L’année 2023 marque le centenaire de la République moderne de Turquie, voulue et modelée par Mustafa Kemal Atatürk. Le pouvoir, qui se prépare à fêter l’anniversaire en grande pompe, n’hésite pas d’ores et déjà à en minorer l’héritage pour créditer le parti aux affaires, l’AKP, des grandes réussites du pays. Parallèlement, 2023 est aussi l’année d’une élection présidentielle cruciale pour le président Erdogan, à la tête du pays depuis vingt ans, mais aussi pour la Turquie et pour l’Europe, compte tenu des liens d’interdépendance turco-européens.
Si la campagne électorale n’a pas commencé, on est en droit de se demander si elle a jamais cessé. Le président Erdogan envahit tous les médias, monopolise le temps de parole, inaugure un jour un pont, un autre une autoroute, s’affiche devant un fleuron de l’industrie turque des drones, et s’enorgueillit de ces succès pour le bien-être de son peuple et la grandeur de la nation turque. Toutefois, cette image si lisse cache un contexte si peu favorable que le scrutin prévu en juin pourrait bien être anticipé. Erdogan lui-même l’a laissé entendre début janvier.

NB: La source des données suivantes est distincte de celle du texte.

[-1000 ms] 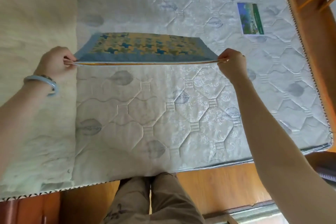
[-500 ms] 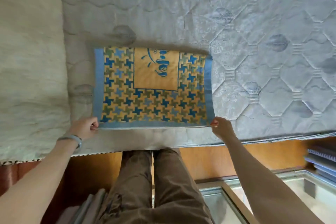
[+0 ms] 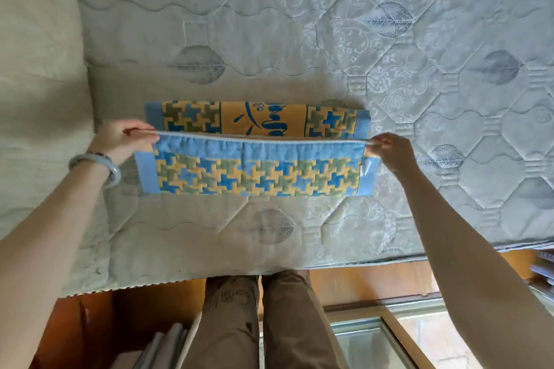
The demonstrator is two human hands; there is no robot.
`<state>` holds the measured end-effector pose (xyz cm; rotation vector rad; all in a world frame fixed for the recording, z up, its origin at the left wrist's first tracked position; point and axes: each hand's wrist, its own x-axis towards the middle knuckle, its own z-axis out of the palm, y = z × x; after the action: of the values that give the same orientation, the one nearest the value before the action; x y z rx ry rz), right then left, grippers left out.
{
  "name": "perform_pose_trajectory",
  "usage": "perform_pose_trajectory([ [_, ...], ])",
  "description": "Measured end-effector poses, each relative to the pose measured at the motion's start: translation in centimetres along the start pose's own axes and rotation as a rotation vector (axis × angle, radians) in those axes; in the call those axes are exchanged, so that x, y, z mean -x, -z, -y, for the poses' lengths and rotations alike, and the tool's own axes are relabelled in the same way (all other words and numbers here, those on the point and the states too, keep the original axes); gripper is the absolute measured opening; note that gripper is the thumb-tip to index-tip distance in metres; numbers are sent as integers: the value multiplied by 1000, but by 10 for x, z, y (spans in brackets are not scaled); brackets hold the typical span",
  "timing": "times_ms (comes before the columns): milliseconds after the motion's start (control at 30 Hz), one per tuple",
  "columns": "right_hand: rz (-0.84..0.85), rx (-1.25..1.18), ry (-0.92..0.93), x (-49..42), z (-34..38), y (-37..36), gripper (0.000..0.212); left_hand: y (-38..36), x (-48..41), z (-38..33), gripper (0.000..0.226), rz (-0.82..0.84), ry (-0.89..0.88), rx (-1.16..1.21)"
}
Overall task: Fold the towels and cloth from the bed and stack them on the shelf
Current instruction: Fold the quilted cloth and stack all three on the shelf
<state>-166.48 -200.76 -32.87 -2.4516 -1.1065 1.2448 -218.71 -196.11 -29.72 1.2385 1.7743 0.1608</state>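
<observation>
Pinched shut on the two ends of a towel's raised blue hem: left hand with a pale bracelet at the wrist, right hand opposite — fingertips tucked under the cloth and not clearly seen. Half folded on the quilted mattress, long axis running left to right, near flap doubled over toward the far side. Beyond the hem, only a strip of the yellow panel with blue script showing — lettering cut off, unreadable.
</observation>
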Motion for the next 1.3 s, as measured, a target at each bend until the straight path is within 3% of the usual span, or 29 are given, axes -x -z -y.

L’économie est à la peine : avec un taux d’inflation officiel – et probablement sous-estimé – à 85 %, le pouvoir d’achat de la population ne cesse de baisser. Erdogan, qui pavoisait sur les performances économiques de ses gouvernements successifs qui lui ont permis de gagner tous les scrutins depuis 2002, voit sa machine électorale grippée. Mais l’économie n’explique pas tout.

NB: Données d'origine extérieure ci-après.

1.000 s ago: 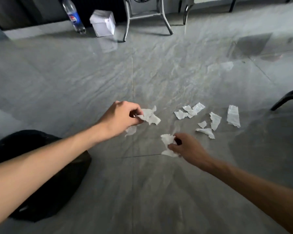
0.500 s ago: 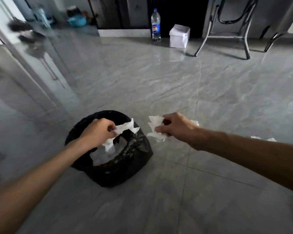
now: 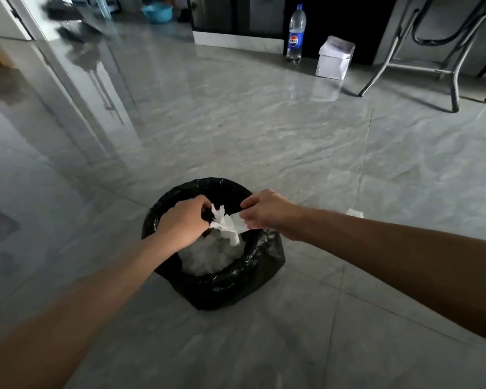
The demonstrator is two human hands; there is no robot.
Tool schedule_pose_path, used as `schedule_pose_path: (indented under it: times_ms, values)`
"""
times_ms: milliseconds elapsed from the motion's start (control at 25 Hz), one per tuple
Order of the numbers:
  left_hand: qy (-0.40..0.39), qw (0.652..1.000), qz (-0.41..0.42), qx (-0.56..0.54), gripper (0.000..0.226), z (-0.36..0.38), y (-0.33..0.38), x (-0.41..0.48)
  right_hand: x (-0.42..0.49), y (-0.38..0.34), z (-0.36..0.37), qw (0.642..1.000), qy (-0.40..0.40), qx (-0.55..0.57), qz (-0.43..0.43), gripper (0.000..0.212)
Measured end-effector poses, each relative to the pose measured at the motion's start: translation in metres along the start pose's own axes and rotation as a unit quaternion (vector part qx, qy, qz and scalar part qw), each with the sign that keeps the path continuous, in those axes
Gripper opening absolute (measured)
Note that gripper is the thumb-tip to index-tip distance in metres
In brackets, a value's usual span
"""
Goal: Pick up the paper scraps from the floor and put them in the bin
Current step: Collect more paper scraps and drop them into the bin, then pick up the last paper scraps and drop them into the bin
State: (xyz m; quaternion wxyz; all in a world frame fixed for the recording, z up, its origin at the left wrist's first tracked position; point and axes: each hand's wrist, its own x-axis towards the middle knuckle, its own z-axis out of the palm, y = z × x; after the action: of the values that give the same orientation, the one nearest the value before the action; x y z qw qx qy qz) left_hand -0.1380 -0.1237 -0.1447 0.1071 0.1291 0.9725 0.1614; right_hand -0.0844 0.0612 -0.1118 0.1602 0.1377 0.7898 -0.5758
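Head view: left hand [image 3: 184, 223], right hand [image 3: 267, 211], fingers [image 3: 247, 204] pinching paper scraps [image 3: 227, 224] (over bin [image 3: 236, 284]).

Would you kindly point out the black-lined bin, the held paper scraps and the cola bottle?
black-lined bin [image 3: 230, 290]: head view, front wall of the liner.
paper scraps [image 3: 227, 226]: head view, middle of the crumpled bunch.
cola bottle [image 3: 294, 41]: head view, blue label.
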Motion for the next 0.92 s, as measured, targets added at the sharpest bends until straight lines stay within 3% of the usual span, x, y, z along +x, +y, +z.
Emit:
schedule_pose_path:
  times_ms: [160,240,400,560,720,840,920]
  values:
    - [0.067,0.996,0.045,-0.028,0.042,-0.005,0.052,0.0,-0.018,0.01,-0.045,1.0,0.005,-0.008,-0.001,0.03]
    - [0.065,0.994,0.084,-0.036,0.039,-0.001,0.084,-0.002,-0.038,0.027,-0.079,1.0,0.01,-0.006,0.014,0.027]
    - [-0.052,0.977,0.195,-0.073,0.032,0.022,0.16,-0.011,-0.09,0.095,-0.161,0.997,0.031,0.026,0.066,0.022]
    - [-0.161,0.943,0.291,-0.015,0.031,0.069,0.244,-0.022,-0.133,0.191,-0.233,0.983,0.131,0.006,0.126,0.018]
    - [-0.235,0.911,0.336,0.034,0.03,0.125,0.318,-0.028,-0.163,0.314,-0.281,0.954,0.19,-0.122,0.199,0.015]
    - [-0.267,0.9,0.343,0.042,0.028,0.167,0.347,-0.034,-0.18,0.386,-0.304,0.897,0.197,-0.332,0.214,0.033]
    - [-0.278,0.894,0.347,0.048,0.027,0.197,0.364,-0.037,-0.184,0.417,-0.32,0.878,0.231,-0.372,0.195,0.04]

Alors que la première moitié de son règne s’inscrivait dans un libéralisme politique et économique ouvert et un soft power triomphant à l’étranger, le régime s’est crispé, depuis 2013, dans une dérive autoritaire qui le rend particulièrement impopulaire dans le pays comme à l’étranger, notamment en Occident. Sa politique étrangère, longtemps dynamique et auréolée de succès – on parlait d’un « modèle turc » de démocratisation et de développement pour le monde musulman –, est pour le moins dans l’impasse. Le pays s’est isolé, et les tentatives de normalisation des relations avec l’Arménie, l’Egypte, Israël, et bientôt la Syrie rencontrent des difficultés persistantes, à l’exception peut-être de l’Ukraine, où la médiation turque semble salutaire.

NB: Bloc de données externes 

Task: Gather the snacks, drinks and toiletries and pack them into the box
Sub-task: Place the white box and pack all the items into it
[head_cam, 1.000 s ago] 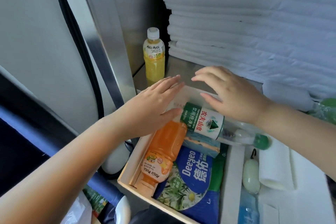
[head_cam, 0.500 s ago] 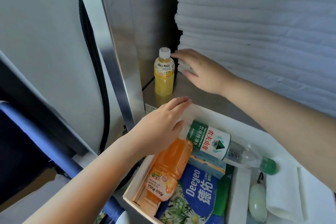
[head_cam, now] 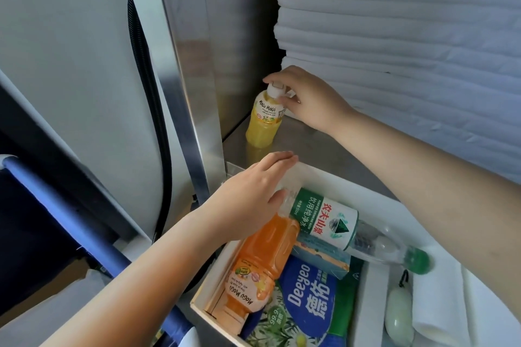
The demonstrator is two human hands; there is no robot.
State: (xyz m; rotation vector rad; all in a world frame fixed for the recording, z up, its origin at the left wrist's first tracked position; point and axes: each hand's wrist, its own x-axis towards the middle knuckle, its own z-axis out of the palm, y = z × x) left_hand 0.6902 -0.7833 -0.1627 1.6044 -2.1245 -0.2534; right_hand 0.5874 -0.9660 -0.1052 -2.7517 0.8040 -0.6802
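Steel shelf [head_cam: 324, 149]: right hand [head_cam: 308, 100] pinches yellow bottle [head_cam: 263, 124] cap at 12 o'clock; left hand [head_cam: 253, 194] flat, fingers together. Cap-only grip may slip.

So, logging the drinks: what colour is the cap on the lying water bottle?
Green cap, clearest in the head view.

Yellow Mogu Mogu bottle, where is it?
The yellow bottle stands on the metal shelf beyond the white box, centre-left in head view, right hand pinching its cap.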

L’opposition a besoin de l’Europe
Autre défi majeur, l’opposition, longtemps divisée et désorganisée, semble enfin être dans un meilleur ordre de bataille. En effet, les six partis qui constituent le front commun face à Erdogan ne présenteront qu’un seul candidat, non désigné à cette heure. Ce front stratégique inquiète le pouvoir, si bien que le 15 décembre 2022, Ekrem Imamoglu, maire d’Istanbul et probable adversaire d’Erdogan, a été inculpé pour insulte aux institutions. Si sa condamnation se confirme, il risque une peine de deux ans de prison, qui lui interdira toute activité politique pendant cinq ans et laissera le champ libre à Erdogan.